## WORK ORDER
When you repeat the entries below, please keep them exact and leave out the pictures.

-- EXCERPTED RECORDS follows --

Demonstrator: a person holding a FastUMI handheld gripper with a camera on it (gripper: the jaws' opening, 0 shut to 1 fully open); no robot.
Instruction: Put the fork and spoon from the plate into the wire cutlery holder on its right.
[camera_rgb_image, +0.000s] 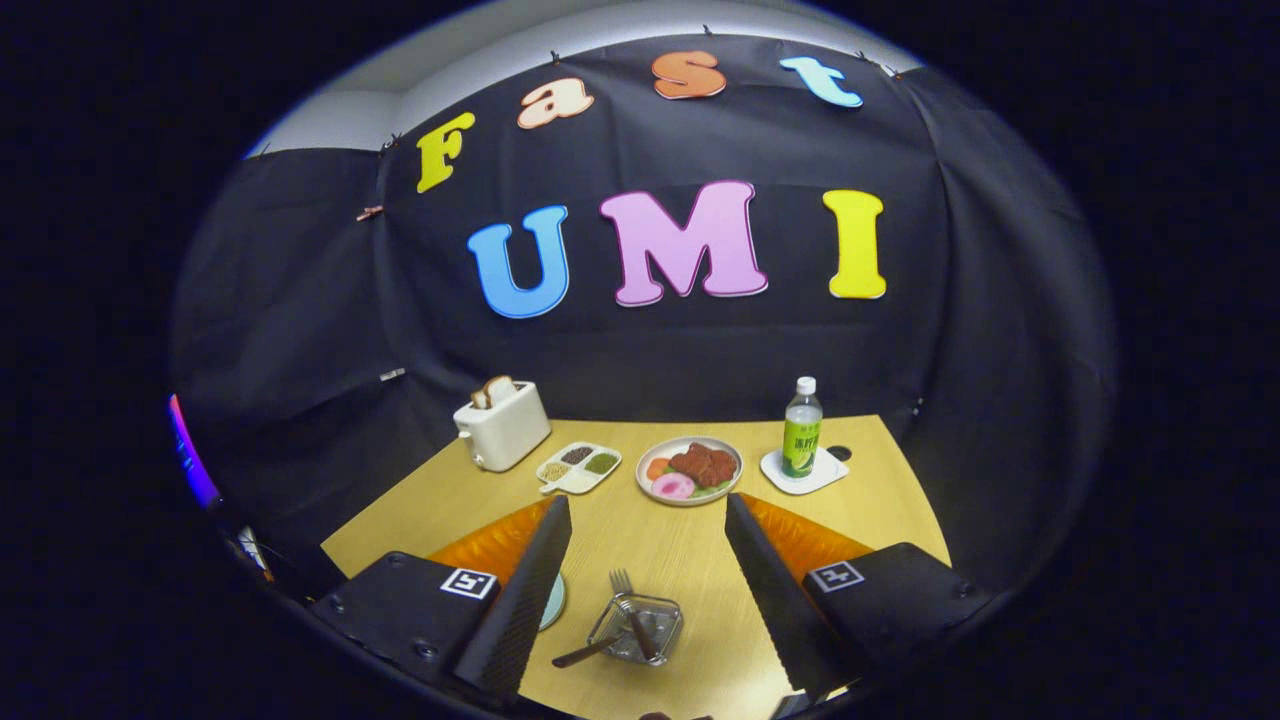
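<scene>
Hovering above the yellow desk (690, 560) with jaws spread wide and empty. Between them, below, the wire cutlery holder (636, 630) with fork (630, 610) and dark-handled spoon (590, 652) inside; pale plate (555, 600) edge peeking beside the left finger.
</scene>
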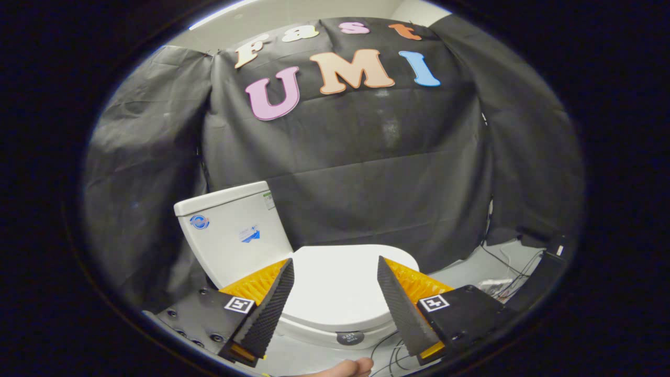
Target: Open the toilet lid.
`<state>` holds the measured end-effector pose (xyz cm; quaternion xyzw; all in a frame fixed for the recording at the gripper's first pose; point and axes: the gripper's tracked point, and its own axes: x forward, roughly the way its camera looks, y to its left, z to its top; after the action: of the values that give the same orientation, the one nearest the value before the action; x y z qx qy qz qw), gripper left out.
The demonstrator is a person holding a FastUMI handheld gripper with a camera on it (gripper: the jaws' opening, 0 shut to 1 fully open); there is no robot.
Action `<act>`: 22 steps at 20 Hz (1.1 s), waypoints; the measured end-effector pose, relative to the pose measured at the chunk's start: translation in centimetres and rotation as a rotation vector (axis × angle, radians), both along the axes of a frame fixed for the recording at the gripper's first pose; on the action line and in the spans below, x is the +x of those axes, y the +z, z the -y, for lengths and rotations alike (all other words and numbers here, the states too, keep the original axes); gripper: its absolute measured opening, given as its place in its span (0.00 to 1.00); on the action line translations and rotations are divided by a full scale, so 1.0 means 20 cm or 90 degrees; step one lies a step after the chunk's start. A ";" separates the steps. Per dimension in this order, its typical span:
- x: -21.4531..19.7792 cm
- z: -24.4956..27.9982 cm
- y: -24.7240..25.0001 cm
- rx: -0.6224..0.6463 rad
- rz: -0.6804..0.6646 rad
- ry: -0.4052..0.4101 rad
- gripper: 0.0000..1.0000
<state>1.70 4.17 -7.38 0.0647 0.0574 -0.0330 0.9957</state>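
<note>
black cloth wall [366,173] behind, pale floor [471,272] below; white toilet w/ lid [337,285] down flat, tank [233,230] at far left, lid sits between and just beyond the gripper [335,290] fingers, which are spread wide w/ nothing held and don't look to be touching it. main risk imo: lid's smooth w/ a thin rim, so pads could slip off the near edge or catch the seat [309,331] under it too if they come in too low. cables [502,277] on floor at right, dark round cap [349,337] at near base, someone's foot or hand [343,367] nearest (can't tell which), nothing blocking the way to the lid.
</note>
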 end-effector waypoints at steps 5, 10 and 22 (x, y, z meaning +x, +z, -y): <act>0.03 -0.03 -0.10 0.088 -0.012 0.004 0.98; 0.03 0.06 -0.29 0.235 -0.038 -0.065 0.98; -0.06 0.17 -0.70 0.609 -0.044 -0.203 0.98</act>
<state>0.47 0.76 -21.35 0.5206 0.0888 -0.1569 0.8346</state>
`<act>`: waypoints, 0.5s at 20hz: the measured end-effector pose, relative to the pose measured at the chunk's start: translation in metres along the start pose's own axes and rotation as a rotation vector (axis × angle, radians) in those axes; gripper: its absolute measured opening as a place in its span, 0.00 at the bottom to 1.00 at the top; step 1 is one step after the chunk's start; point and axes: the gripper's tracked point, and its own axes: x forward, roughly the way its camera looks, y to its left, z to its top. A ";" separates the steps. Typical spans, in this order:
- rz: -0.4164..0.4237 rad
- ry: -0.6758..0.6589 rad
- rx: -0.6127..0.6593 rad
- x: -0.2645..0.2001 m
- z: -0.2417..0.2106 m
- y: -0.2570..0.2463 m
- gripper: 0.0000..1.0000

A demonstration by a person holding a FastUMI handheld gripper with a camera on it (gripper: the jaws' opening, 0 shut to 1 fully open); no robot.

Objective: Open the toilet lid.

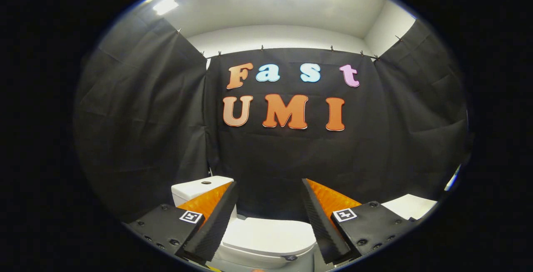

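The tool [270, 205], held well above a closed toilet, hangs with its two ridged black fingers [216, 222] spread wide and nothing between them, a stance that looks like the start of an approach and not a grip. Orange backing runs along the outer side of each finger, and a small square marker sits on each black mount behind. Between and just below the fingers lies the white toilet lid [266, 234], flat down on the seat, its rounded front edge nearest the tool; the lid has not yet been lifted. Beyond the left finger stands the white cistern [200, 188], partly hidden by that finger, with a flush button on its top. Beside the right finger's mount shows the corner of a flat white surface [410, 205], too little of it to say what it is. Behind everything hangs the black cloth wall [141, 130], clipped along its top, under a white ceiling with bright lights. By this reading, the open fingers must drop to the lid's front edge
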 end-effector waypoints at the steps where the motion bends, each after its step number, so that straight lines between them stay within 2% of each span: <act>1: -0.003 -0.001 0.004 0.002 -0.004 -0.002 0.98; 7: 0.003 0.001 0.047 0.013 -0.040 -0.012 0.98; 10: -0.025 0.015 0.067 0.021 -0.068 -0.027 0.98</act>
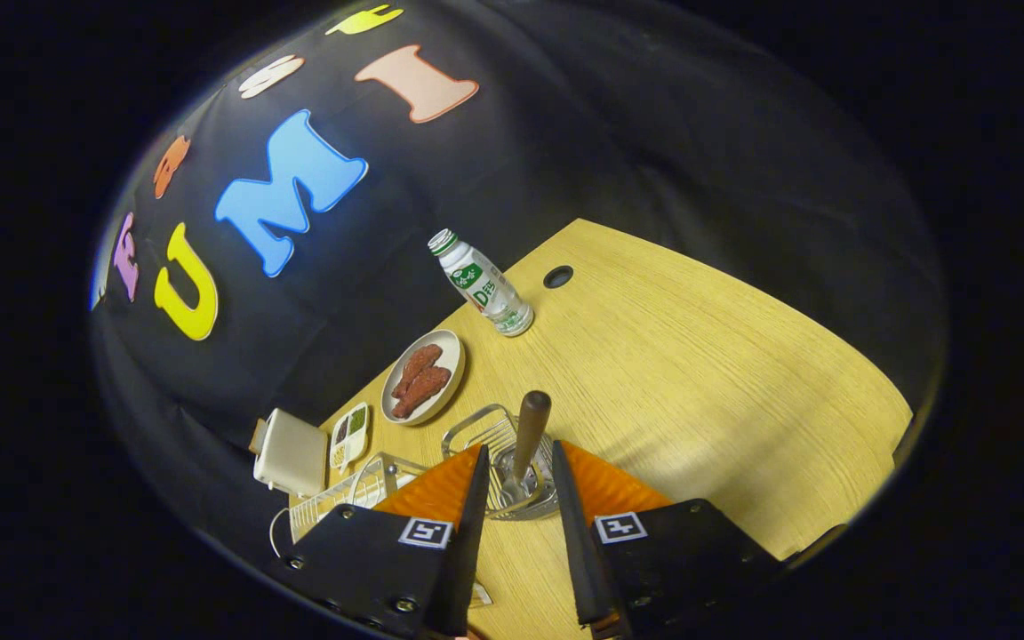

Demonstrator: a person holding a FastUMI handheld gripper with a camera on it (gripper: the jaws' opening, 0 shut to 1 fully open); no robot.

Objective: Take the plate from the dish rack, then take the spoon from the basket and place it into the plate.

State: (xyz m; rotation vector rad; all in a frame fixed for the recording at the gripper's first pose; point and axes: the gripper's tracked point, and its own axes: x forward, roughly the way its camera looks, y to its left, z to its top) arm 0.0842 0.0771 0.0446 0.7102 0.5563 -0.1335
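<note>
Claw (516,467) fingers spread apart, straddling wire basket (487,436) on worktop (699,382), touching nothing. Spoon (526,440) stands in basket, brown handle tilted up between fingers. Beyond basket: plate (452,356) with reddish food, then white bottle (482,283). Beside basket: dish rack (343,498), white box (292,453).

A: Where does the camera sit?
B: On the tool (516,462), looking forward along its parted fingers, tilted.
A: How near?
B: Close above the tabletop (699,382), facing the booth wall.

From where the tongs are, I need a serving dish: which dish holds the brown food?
The oval plate beside the bottle; the small divided tray holds green bits.
</note>
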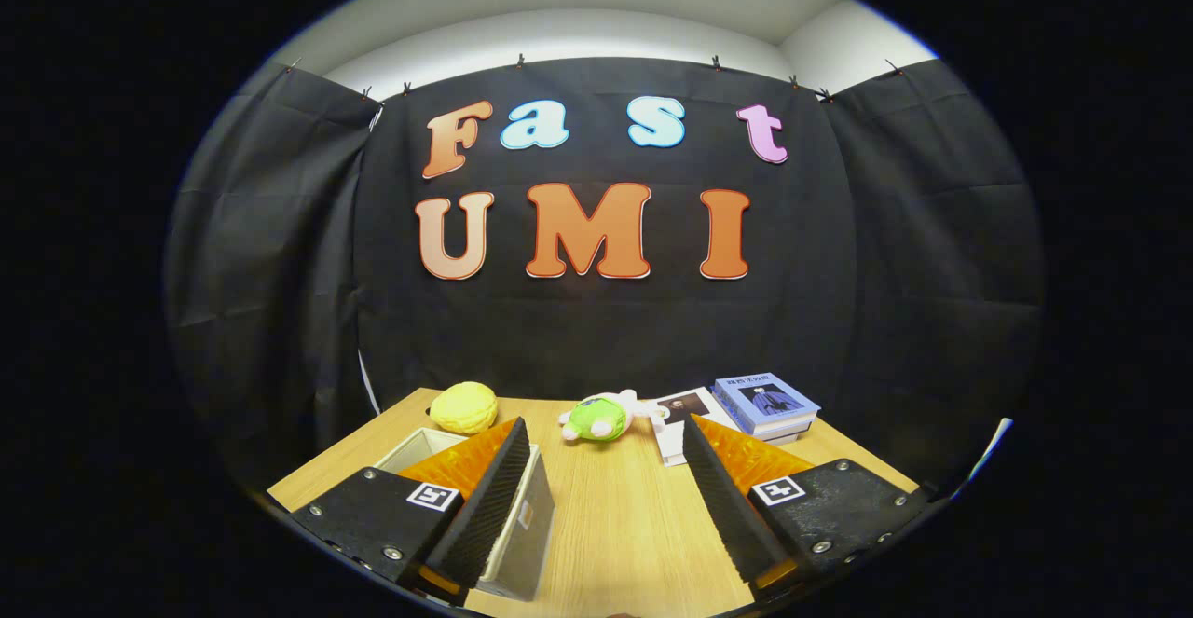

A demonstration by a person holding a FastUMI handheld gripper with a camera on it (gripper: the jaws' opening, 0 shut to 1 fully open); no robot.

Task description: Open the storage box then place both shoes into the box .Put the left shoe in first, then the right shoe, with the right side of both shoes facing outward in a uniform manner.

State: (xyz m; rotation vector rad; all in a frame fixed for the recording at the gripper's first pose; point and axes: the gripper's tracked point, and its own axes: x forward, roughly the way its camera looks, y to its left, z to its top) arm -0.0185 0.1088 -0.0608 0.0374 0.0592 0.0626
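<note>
The tongs (pixel 601 492) are hanging wide open over the pale wooden desk (pixel 615 525) — gripping nothing. A white rectangular storage box (pixel 517 525) is sitting under the left finger.

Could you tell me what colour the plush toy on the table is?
Bright green and white, clearest in the gripper view: plush toy, beyond the open claw.

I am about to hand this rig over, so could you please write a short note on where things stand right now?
Gripper: open, fingers wide apart over bare wooden table, holding nothing.
Storage box: pale, under and beside the left finger; whether its lid is open I cannot tell.
Beyond the fingers: yellow plush, green plush toy, stack of books.
Done: nothing evident. Left: open the box, then left shoe in, then right shoe.
</note>
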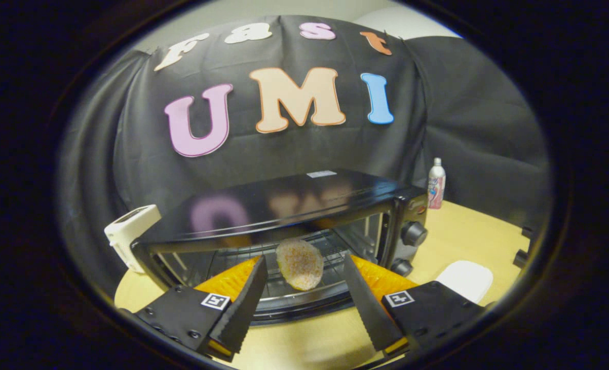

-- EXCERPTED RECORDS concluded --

## RESPONSE BELOW
Demonstrator: a person holding a FastUMI handheld gripper with a camera on it (gripper: the jaws' opening, 0 shut to 1 fully open); no robot.
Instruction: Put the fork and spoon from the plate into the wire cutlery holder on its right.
[camera_rgb_image, +0.000s] 
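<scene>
Hovering above the yellow desk (690, 560) with jaws spread wide and empty. Between them, below, the wire cutlery holder (636, 630) with fork (630, 610) and dark-handled spoon (590, 652) inside; pale plate (555, 600) edge peeking beside the left finger.
</scene>
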Target: Open the toilet lid.
`<state>` holds the measured end-effector pose (xyz cm; quaternion xyzw; all in a frame fixed for the recording at the gripper's first pose; point and axes: the gripper's tracked point, and its own axes: x forward, roughly the way its camera looks, y to its left, z to its top; after the action: of the values that give the same orientation, the one nearest the value before the action; x y z qx qy qz qw), gripper left out.
The demonstrator is a person holding a FastUMI handheld gripper with a camera on it (gripper: the jaws' opening, 0 shut to 1 fully open); there is no robot.
Action `<act>`: 22 steps at 20 Hz (1.1 s), waypoints; the measured end-effector pose, relative to the pose measured at the chunk's start: translation in centimetres and rotation as a rotation vector (axis × angle, radians), both along the axes of a frame fixed for the recording at the gripper's first pose; on the action line and in the spans below, x is the +x of those axes, y the +z, z the -y, for lengths and rotations alike (all other words and numbers here, the states too, keep the original axes); gripper: its absolute measured opening, given as its place in its span (0.00 to 1.00); on the action line translations and rotations are divided by a full scale, so 1.0 means 20 cm or 90 degrees; step one lies a step after the chunk's start. A ";" separates the steps. Per dimension in this order, its typical span:
- x: -21.4531..19.7792 cm
- z: -24.4956..27.9982 cm
- y: -24.7240..25.0001 cm
- rx: -0.6224..0.6463 rad
- rz: -0.6804..0.6646 rad
- ry: -0.4052..0.4101 rad
- gripper: 0.0000..1.0000
<state>1.70 4.17 -7.38 0.0647 0.0574 -0.0330 0.9957</state>
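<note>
black cloth wall [366,173] behind, pale floor [471,272] below; white toilet w/ lid [337,285] down flat, tank [233,230] at far left, lid sits between and just beyond the gripper [335,290] fingers, which are spread wide w/ nothing held and don't look to be touching it. main risk imo: lid's smooth w/ a thin rim, so pads could slip off the near edge or catch the seat [309,331] under it too if they come in too low. cables [502,277] on floor at right, dark round cap [349,337] at near base, someone's foot or hand [343,367] nearest (can't tell which), nothing blocking the way to the lid.
</note>
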 end-effector waypoints at steps 5, 10 and 22 (x, y, z meaning +x, +z, -y): <act>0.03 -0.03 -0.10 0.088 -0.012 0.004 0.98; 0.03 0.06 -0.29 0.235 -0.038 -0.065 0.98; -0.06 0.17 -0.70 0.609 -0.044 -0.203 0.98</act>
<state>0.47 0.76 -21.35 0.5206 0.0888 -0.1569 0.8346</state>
`<act>`: waypoints, 0.5s at 20hz: the measured end-effector pose, relative to the pose measured at the chunk's start: translation in metres along the start pose's own axes and rotation as a rotation vector (axis × angle, radians) in those axes; gripper: its absolute measured opening as a place in its span, 0.00 at the bottom to 1.00 at the top; step 1 is one step after the chunk's start; point and axes: the gripper's tracked point, and its own axes: x forward, roughly the way its camera looks, y to its left, z to its top. A ";" separates the steps. Typical spans, in this order:
- rz: -0.4164..0.4237 rad
- ry: -0.6758..0.6589 rad
- rx: -0.6127..0.6593 rad
- x: -0.2645..0.2001 m
- z: -0.2417..0.2106 m
- y: -0.2570..0.2463 m
- gripper: 0.0000..1.0000

A demonstration by a person holding a FastUMI handheld gripper with a camera on it (gripper: the jaws' opening, 0 shut to 1 fully open); no robot.

Objective: Open the toilet lid.


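The tool [270, 205], held well above a closed toilet, hangs with its two ridged black fingers [216, 222] spread wide and nothing between them, a stance that looks like the start of an approach and not a grip. Orange backing runs along the outer side of each finger, and a small square marker sits on each black mount behind. Between and just below the fingers lies the white toilet lid [266, 234], flat down on the seat, its rounded front edge nearest the tool; the lid has not yet been lifted. Beyond the left finger stands the white cistern [200, 188], partly hidden by that finger, with a flush button on its top. Beside the right finger's mount shows the corner of a flat white surface [410, 205], too little of it to say what it is. Behind everything hangs the black cloth wall [141, 130], clipped along its top, under a white ceiling with bright lights. By this reading, the open fingers must drop to the lid's front edge
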 end-effector waypoints at the steps where the motion bends, each after its step number, so that straight lines between them stay within 2% of each span: <act>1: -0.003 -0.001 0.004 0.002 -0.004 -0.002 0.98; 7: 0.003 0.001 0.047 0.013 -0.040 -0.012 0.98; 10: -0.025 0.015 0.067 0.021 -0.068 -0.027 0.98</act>

Demonstrator: a person holding a FastUMI handheld gripper with a camera on it (gripper: the jaws' opening, 0 shut to 1 fully open); no robot.

Objective: Take the plate from the dish rack, then take the spoon from the basket and place it into the plate.

State: (xyz m; rotation vector rad; all in a frame fixed for the recording at the gripper's first pose; point and axes: the gripper's tracked point, and its own axes: x forward, roughly the way its camera looks, y to its left, z to its top) arm 0.0842 0.0771 0.0446 0.7102 0.5563 -0.1335
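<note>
Claw (516,467) fingers spread apart, straddling wire basket (487,436) on worktop (699,382), touching nothing. Spoon (526,440) stands in basket, brown handle tilted up between fingers. Beyond basket: plate (452,356) with reddish food, then white bottle (482,283). Beside basket: dish rack (343,498), white box (292,453).

A: Where does the camera sit?
B: On the tool (516,462), looking forward along its parted fingers, tilted.
A: How near?
B: Close above the tabletop (699,382), facing the booth wall.

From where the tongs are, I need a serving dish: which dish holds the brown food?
The oval plate beside the bottle; the small divided tray holds green bits.
</note>
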
A demonstration by a person holding a FastUMI handheld gripper with a camera on it (gripper: the jaws' opening, 0 shut to 1 fully open); no robot.

Task description: Open the storage box then place both shoes into the box .Put the left shoe in first, then the right shoe, with the right side of both shoes facing outward in a uniform manner.

State: (xyz m; rotation vector rad; all in a frame fixed for the recording at the gripper's first pose; point and axes: the gripper's tracked point, and its own axes: x forward, roughly the way its camera looks, y to its left, z to its top) arm -0.0185 0.1088 -0.0608 0.0374 0.0592 0.0626
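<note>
The tongs (pixel 601 492) are hanging wide open over the pale wooden desk (pixel 615 525) — gripping nothing. A white rectangular storage box (pixel 517 525) is sitting under the left finger.

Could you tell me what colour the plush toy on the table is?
Bright green and white, clearest in the gripper view: plush toy, beyond the open claw.

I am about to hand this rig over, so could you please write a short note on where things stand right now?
Gripper: open, fingers wide apart over bare wooden table, holding nothing.
Storage box: pale, under and beside the left finger; whether its lid is open I cannot tell.
Beyond the fingers: yellow plush, green plush toy, stack of books.
Done: nothing evident. Left: open the box, then left shoe in, then right shoe.
</note>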

No further response is required.